__ABOUT THIS EXERCISE__:
Provide a verbatim copy of the data below.

__DATA BELOW__:
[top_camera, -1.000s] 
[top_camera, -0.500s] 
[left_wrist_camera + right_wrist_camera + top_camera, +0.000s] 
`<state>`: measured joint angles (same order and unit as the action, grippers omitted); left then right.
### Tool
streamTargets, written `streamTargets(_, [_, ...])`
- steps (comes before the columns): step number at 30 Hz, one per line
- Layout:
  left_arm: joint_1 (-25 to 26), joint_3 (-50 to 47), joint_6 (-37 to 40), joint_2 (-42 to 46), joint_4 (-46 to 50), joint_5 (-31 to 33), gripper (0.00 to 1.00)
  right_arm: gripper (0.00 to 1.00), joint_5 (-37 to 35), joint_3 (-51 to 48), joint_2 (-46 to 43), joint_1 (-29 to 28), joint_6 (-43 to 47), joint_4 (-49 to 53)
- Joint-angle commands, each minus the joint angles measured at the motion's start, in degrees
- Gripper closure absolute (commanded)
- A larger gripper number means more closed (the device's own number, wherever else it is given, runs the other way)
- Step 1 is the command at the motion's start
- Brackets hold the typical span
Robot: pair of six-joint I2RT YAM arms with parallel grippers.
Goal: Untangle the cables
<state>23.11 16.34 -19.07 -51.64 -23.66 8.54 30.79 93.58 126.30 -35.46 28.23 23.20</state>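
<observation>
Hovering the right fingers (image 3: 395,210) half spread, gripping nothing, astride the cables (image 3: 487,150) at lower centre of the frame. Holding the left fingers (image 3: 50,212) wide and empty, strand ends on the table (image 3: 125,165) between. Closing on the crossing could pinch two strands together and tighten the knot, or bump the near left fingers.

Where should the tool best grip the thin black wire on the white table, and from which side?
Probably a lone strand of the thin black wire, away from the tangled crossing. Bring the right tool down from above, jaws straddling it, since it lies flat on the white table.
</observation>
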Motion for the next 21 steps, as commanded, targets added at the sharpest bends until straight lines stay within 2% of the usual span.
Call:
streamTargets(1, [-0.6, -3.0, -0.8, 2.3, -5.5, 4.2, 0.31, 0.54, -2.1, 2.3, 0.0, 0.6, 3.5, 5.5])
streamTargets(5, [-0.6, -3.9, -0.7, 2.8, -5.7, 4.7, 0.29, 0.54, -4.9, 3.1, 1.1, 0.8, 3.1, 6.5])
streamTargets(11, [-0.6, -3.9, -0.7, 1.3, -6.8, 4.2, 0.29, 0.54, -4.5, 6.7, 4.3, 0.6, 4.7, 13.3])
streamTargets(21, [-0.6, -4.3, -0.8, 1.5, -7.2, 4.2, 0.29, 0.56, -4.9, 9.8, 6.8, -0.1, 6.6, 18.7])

__SOLUTION TO THIS EXERCISE__:
[top_camera, -1.000s] 
[top_camera, -0.500s] 
[left_wrist_camera + right_wrist_camera + top_camera, +0.000s] 
`<state>`: measured joint angles (same order and unit as the action, grippers omitted); left then right.
### Tool
streamTargets, written `streamTargets(_, [_, ...])`
- steps (comes before the columns): step number at 30 Hz, one per line
- Layout:
  left_arm: joint_1 (-25 to 26), joint_3 (-50 to 47), joint_6 (-37 to 40), joint_2 (-42 to 46), joint_4 (-46 to 50), joint_5 (-31 to 33), gripper (0.00 to 1.00)
  right_arm: gripper (0.00 to 1.00), joint_5 (-37 to 35), joint_3 (-51 to 48), joint_2 (-46 to 43), joint_1 (-29 to 28), joint_6 (-43 to 47), joint_4 (-49 to 53)
- Joint-angle commands, each minus the joint angles measured at the motion's start, in degrees
- Gripper closure absolute (commanded)
- A larger gripper number means more closed (the device's own number, wherever else it is given, runs the other way)
- Step 1 is the command at the motion's start
- Brackets hold the typical span
Robot: pair of six-joint I2RT YAM arms with parallel grippers.
Goal: Untangle the cables
<state>23.11 16.34 -19.07 -51.64 -23.66 8.54 30.79 93.58 126.30 -35.46 28.23 23.20</state>
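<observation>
Hovering the right fingers (image 3: 395,210) half spread, gripping nothing, astride the cables (image 3: 487,150) at lower centre of the frame. Holding the left fingers (image 3: 50,212) wide and empty, strand ends on the table (image 3: 125,165) between. Closing on the crossing could pinch two strands together and tighten the knot, or bump the near left fingers.

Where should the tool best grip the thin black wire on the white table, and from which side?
Probably a lone strand of the thin black wire, away from the tangled crossing. Bring the right tool down from above, jaws straddling it, since it lies flat on the white table.
</observation>
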Motion for the next 21 steps, as commanded, targets added at the sharpest bends until straight lines stay within 2% of the usual span.
Call:
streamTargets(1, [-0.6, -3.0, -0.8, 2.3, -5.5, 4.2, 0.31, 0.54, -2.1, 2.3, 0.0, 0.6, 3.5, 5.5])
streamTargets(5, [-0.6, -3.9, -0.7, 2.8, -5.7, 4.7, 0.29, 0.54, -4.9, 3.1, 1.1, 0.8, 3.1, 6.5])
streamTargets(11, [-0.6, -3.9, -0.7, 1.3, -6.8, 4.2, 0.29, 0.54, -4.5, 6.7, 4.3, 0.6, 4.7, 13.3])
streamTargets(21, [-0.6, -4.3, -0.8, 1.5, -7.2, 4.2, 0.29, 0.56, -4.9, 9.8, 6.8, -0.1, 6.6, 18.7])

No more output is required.